VALENZA DELLE INFORMAZIONI CATASTALI - Il TAR Campania-Salerno 03/01/2022, n. 2 ha confermato l’ordine di demolizione, ricordando che, quanto all’idoneità delle informazioni catastali, l’art. 9-bis, D.P.R. 380/2001, comma 1-bis, secondo periodo, introdotto dall’art. 10, comma 1, D.L. 76/2020, afferma esplicitamente che per gli immobili realizzati in un’epoca nella quale non era obbligatorio acquisire il titolo abilitativo edilizio, lo stato legittimo è quello desumibile dalle informazioni catastali di primo impianto ovvero da altri documenti probanti, quali le riprese fotografiche, gli estratti cartografici, i documenti d’archivio, o altro atto, pubblico o privato, di cui sia dimostrata la provenienza.
Nel caso di specie inoltre, la valutazione di attendibilità delle fonti catastali di primo impianto, affermata dal verificatore, trovava piena corrispondenza in quanto attestato in un atto notarile del 1961, ritenuto dai giudici di particolare rilevanza probatoria, che sul punto appariva anche conforme ad un successivo atto di trasferimento, avvenuto nel 1997.

IRRILEVANZA DEGLI ATTI NEGOZIALI SUCCESSIVI - Ciò posto il TAR ha ritenuto che i successivi atti negoziali prodotti (del 2018 e del 2020 da cui risultava la maggiore consistenza e dai quali, secondo il ricorrente, si evinceva l’erroneità dei dati catastali) dovevano essere considerati di rilevanza probatoria nettamente recessiva, in quanto intervenuti molti anni dopo l’introduzione delle diposizioni normative che avrebbero richiesto l’acquisizione di titoli abilitativi (in particolare quello paesaggistico, fin dal 1954, a parte l’ulteriore tema se fosse necessario quello edilizio, in forza della Legge urbanistica fin dal 1942 o in epoca anteriore se previsto dai regolamenti comunali e comunque dal 1967, per effetto della L. 765/1967 - vedi sul punto Immobili ante 1967, quando è necessario il titolo edilizio).

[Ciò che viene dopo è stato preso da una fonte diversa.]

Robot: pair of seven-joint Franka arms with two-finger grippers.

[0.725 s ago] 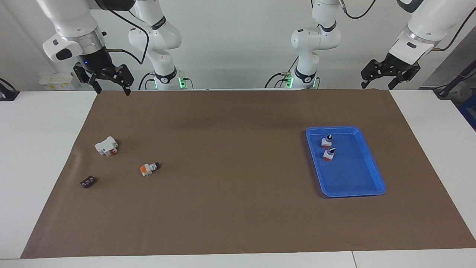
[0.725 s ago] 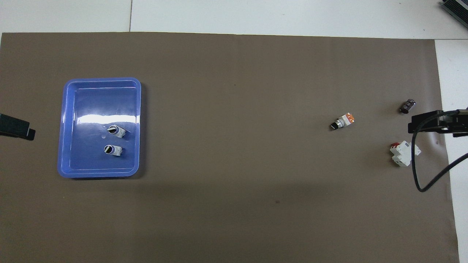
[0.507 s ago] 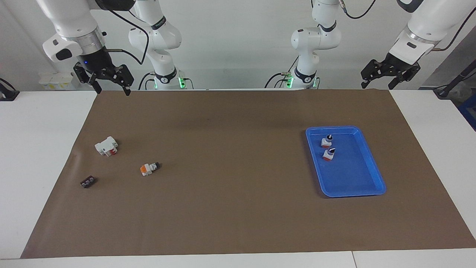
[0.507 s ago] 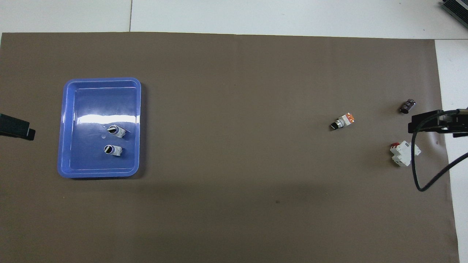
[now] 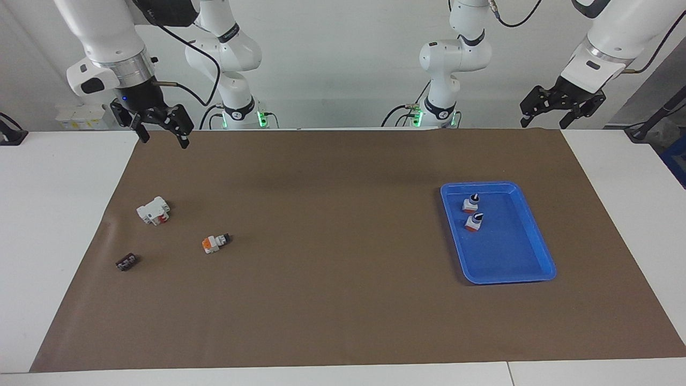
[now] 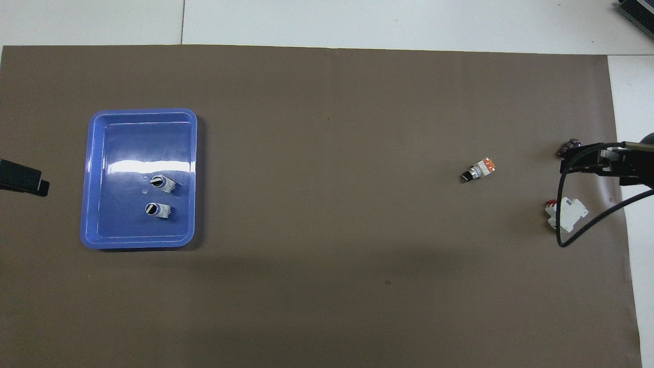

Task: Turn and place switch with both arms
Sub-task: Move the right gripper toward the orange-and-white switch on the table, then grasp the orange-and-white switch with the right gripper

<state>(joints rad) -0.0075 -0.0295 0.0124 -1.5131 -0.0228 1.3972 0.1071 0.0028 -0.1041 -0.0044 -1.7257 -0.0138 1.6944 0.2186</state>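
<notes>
Both grippers hang with jaws spread and empty: the right gripper over the brown mat's edge nearest the robots, the left gripper waiting at the other end. Farther out, the switch lies on its side on the mat, white-bodied, orange-red end, black knob, well apart from the blue tray.

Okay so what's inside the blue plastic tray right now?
Inside the blue plastic tray stand two small rotary switches with white bodies and dark knobs, one nearer the robots than the other. The rest of the tray floor is bare, and nothing covers it.
</notes>
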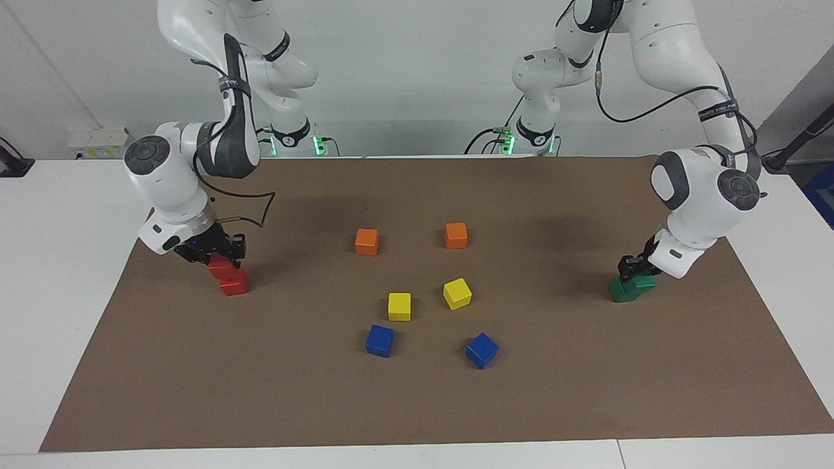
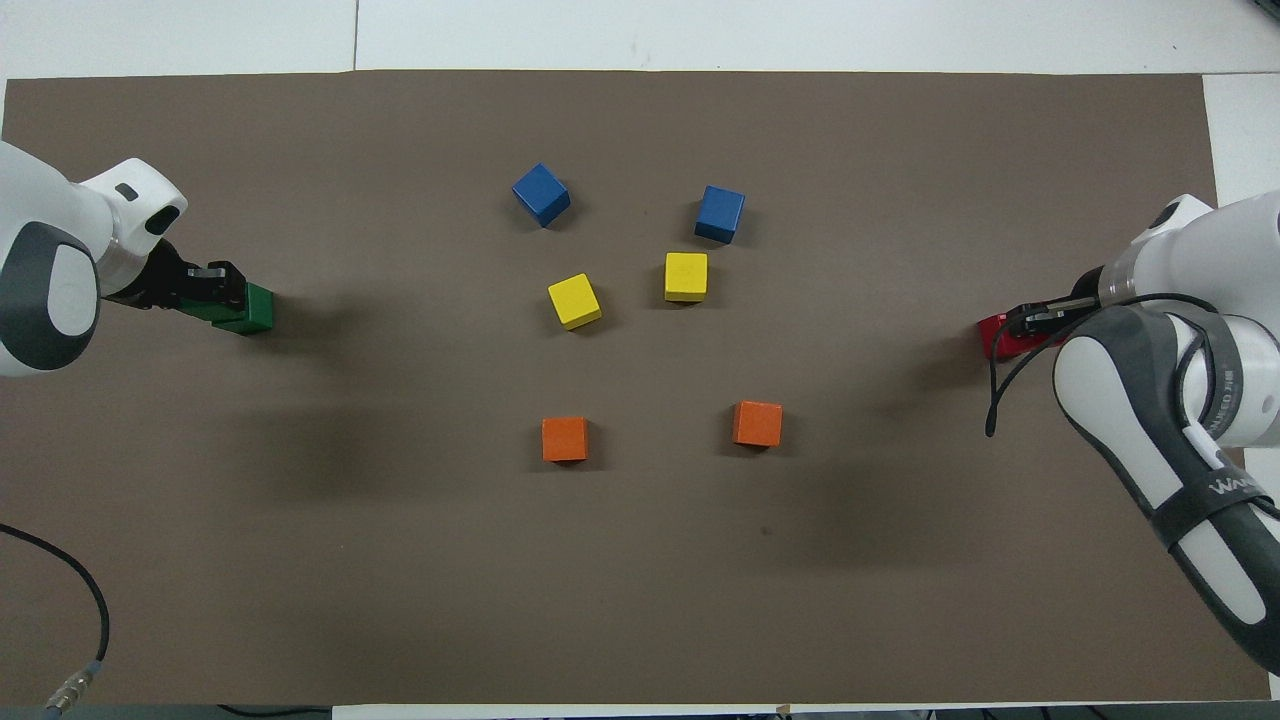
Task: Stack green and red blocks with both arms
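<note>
Obstacles, mat centre: orange cubes (image 1: 367, 241) (image 1: 456, 235), yellow cubes (image 1: 399, 306) (image 1: 457, 293), blue cubes (image 1: 380, 341) (image 1: 482, 350), spaced apart. Open brown mat (image 1: 586, 404) across lower frame and flanking the cluster.

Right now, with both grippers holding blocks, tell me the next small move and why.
Probably shift each held block squarely over its mate, then lower. The right gripper holds a red block off-centre above the lower red block; the left gripper holds a green block likewise over the lower green block.
</note>
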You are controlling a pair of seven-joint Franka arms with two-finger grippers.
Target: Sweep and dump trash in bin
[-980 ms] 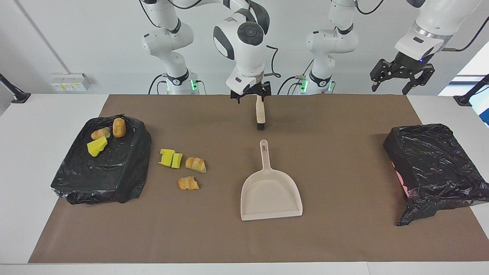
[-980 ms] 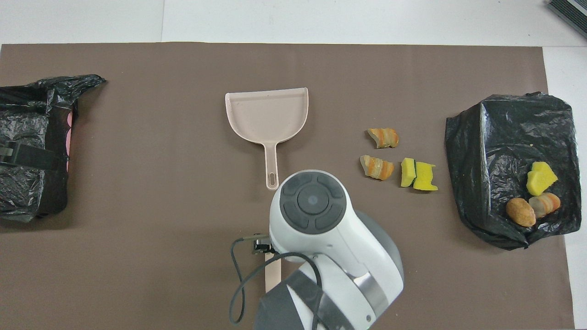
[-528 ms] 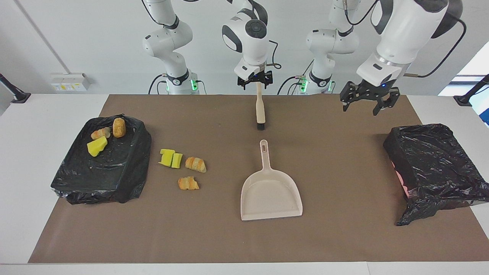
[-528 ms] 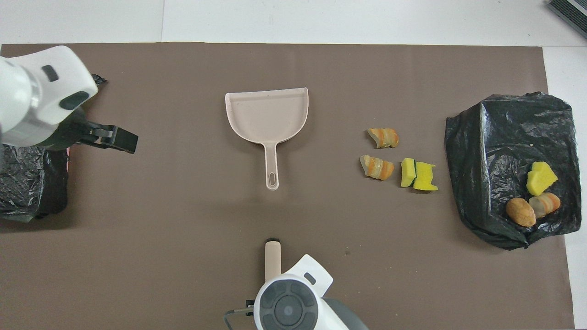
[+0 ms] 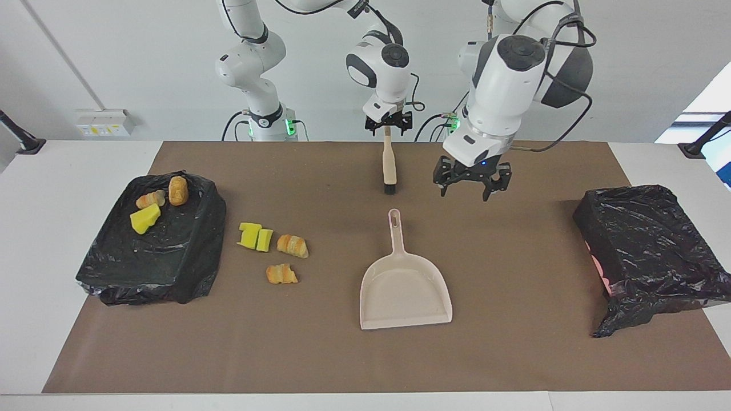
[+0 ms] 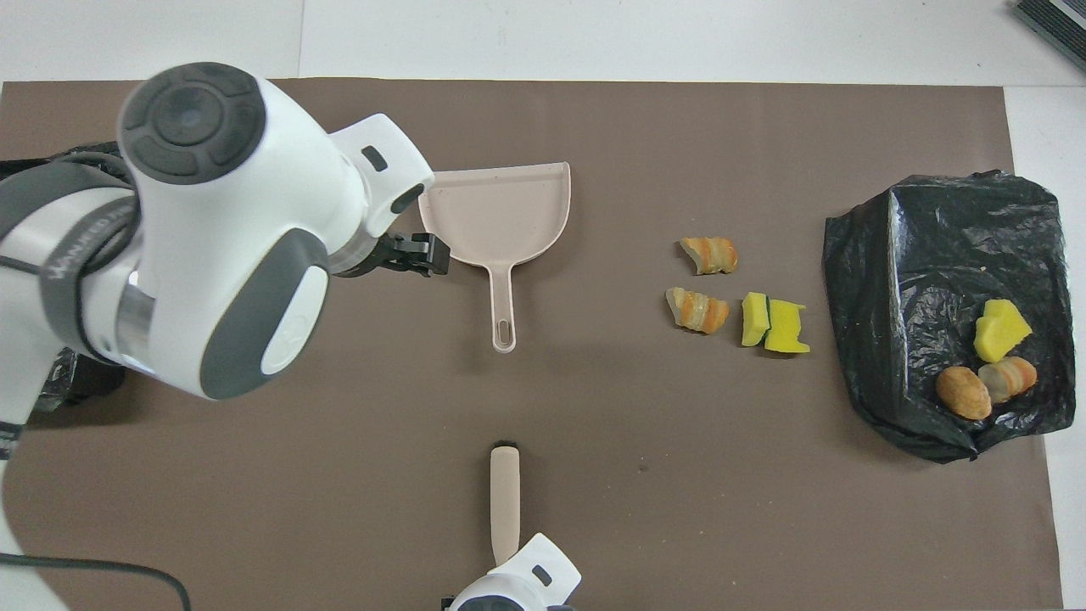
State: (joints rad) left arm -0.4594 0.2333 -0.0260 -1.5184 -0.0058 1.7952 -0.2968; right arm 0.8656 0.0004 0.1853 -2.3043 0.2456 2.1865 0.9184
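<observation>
One high camera faces the robots, another looks steeply down; both share the brown mat (image 5: pixel 514 354).

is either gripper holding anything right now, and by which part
Nothing is held. The right gripper is open above the handle end of the brush; the left gripper hangs open and empty near the dustpan.

Robot lab, not home. My two white arms (image 5: pixel 251 57) bolted at top of frame, green lights on bases, cables trailing. Bare white wall, socket box (image 5: pixel 104 122) at upper left. White table (image 5: pixel 34 228) under brown mat (image 5: pixel 514 354); camera arm clamp (image 5: pixel 20 137) at left edge.
</observation>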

In sostanza i giudici hanno considerato più attendibili le risultanze documentali più vicine alla presumibile epoca di edificazione, in assenza di una prova dello stato di fatto dell’immobile a data certa, antecedente all’intervento effettuato, fornita dal ricorrente.

ONERE DELLA PROVA DELLA PREESISTENTE CONSISTENZA - In proposito è stato richiamato il consolidato e condiviso orientamento della giurisprudenza secondo il quale compete al soggetto che ha la disponibilità del bene fornire la prova della risalenza dell’intervento rispetto alla normativa vincolistica, né può essere imposto alla P.A. il completo ribaltamento della prova circa l’esatta individuazione del periodo di edificazione dell’immobile privo dei titoli abilitativi.